Lamentably for Ohio State and Columbus, Ohio, one of the most consequential events of the past year, the violent attack of November 28 that left 13 people injured, and the perpetrator dead, will forever serve as a grim touchstone for 2016. For many among us, this past year will be remembered as the year that the nihilistic violence that has tainted the flavor of our modern world came home to roost on High Street.
Bringing with it all the sad trappings of the phenomenon—grief, woe, disbelief, and swirling whirlwind of media reports and official statements. In all the buzzing, a simple phrase kept being repeated—a phrase that may just serve as a mantra for our times: “Run. Hide. Fight.”
“Buckeye Alert: Active Shooter on campus. Run Hide Fight. Watts Hall. 19th and College,” read the mass text sent out by OSU’s Emergency Message System at 9:56 AM that morning, the first piece of university’s official response to the terrible circumstances unfolding on campus that day. Reminiscent of other three word PSA slogans like, “stop, drop, and roll,” or, “reduce, reuse, recycle,” “run, hide, fight,” has been a term kicked around since back in 2008.
In reaction to the 2008 terrorist attacks in Mumbai India that left over 160 people dead, the City of Houston Texas put to work approximately $3.6 million of federal grant money from the Department of Homeland Security to begin developing a methodology for training first responders for active shooter type attacks. The research resulted in a new type of strategy, including the now defining slogan of “run, hide, fight.” The new technique was packaged and presented along with a short film, depicting what could be coldly referred to as a “generic mass active shooter scenario.”
Days after the project had finished, and materials spreading the “run, hide, fight” message were beginning to be to disseminated, the 2012 Aurora, Colorado shooting transpired, and the national consciousness was once again captured by scenes of seemingly unexplainable, horrifying violence.

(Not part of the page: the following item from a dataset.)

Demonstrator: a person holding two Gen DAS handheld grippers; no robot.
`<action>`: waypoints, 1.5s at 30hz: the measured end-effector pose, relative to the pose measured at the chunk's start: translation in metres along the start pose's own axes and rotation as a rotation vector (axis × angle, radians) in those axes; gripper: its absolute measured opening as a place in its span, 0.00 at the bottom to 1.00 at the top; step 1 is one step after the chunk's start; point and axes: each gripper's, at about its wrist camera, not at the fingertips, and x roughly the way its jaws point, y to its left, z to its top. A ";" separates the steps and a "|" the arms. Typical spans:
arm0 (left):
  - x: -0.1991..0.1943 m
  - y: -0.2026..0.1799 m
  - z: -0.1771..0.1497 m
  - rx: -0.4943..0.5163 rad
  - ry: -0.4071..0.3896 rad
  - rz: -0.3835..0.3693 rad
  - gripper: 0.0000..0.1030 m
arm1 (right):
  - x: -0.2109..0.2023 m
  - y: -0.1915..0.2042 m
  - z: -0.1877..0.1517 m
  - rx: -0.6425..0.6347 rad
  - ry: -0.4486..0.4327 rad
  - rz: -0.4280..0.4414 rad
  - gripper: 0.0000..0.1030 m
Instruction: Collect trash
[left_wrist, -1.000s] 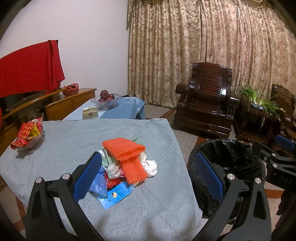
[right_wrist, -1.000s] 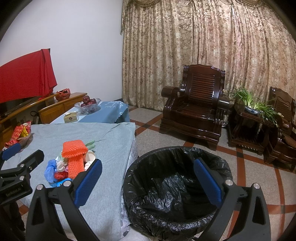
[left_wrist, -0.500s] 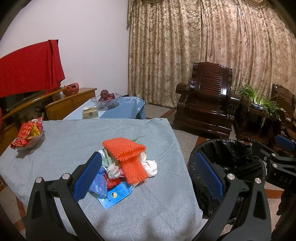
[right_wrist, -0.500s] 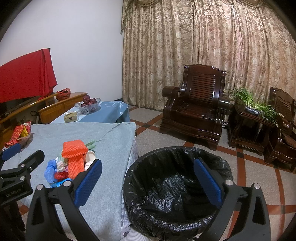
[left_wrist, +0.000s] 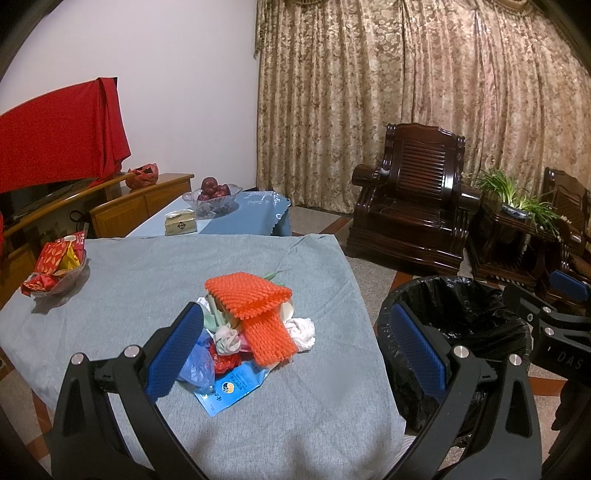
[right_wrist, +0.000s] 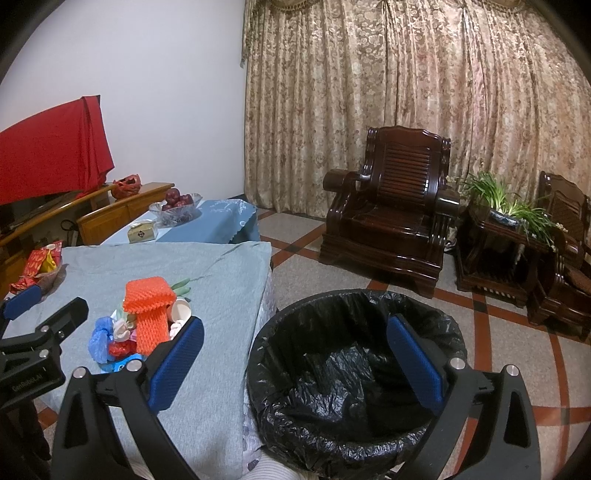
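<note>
A heap of trash lies on the grey-clothed table (left_wrist: 129, 280): orange foam netting (left_wrist: 255, 310) on top, crumpled white tissue (left_wrist: 303, 332), a blue plastic bag (left_wrist: 199, 365), a red wrapper and a blue packet (left_wrist: 229, 391). The same orange netting (right_wrist: 147, 310) shows in the right wrist view. My left gripper (left_wrist: 295, 354) hovers open just short of the heap, nothing between its pads. A black-lined bin (right_wrist: 354, 373) stands on the floor by the table's right edge. Above the bin my right gripper (right_wrist: 295, 365) hangs open and empty.
A bowl of red snack packets (left_wrist: 55, 269) sits at the table's left edge. Behind is a blue-clothed low table with a fruit bowl (left_wrist: 214, 192) and a tissue box (left_wrist: 181, 223). Dark wooden armchairs (right_wrist: 391, 218) and a plant stand (right_wrist: 509, 229) occupy the tiled floor on the right.
</note>
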 end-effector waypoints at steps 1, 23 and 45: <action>-0.001 0.000 0.000 0.000 0.000 0.000 0.95 | 0.000 0.000 0.000 0.001 0.000 0.000 0.94; 0.007 0.007 -0.002 -0.009 0.004 0.006 0.95 | 0.012 0.000 -0.010 -0.006 0.009 0.006 0.94; 0.054 0.127 -0.029 -0.057 0.050 0.226 0.95 | 0.097 0.099 -0.009 -0.095 0.048 0.160 0.94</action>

In this period, “run, hide, fight” became inextricably attached to the modern consciousness. The lessons developed by the City of Houston and the Department of Homeland Security have been repeated and taught in schools and businesses nationwide. The official video on the Ready Houston YouTube channel has eclipsed over 5 million views, and has been mimicked and recreated countless times by innumerable institutions. OSU, like many other colleges and universities, had even produced their own “run, hide, fight” safety video (as well as posters and pamphlets) in 2015, viewable on the OSU Administration & Planning Youtube channel. The video is by far the channel’s “most popular,” with over 420,000 views—the second most viewed video clocks in around 4,000 views.
The tweet from OSU’s Emergency Message System was repeated in nearly every national news story covering the attack, and its harsh message of desperation in the face of unpredictable violence has seemed to have left a bad taste in the mouth of some observers, and the teaching of the “run, hide, fight” gospel has proven occasionally controversial. But regardless of whether or not you feel it suitable given the nature of these violent attacks that have come to define our era, it is surely a phrase none of us is likely to forget anytime soon.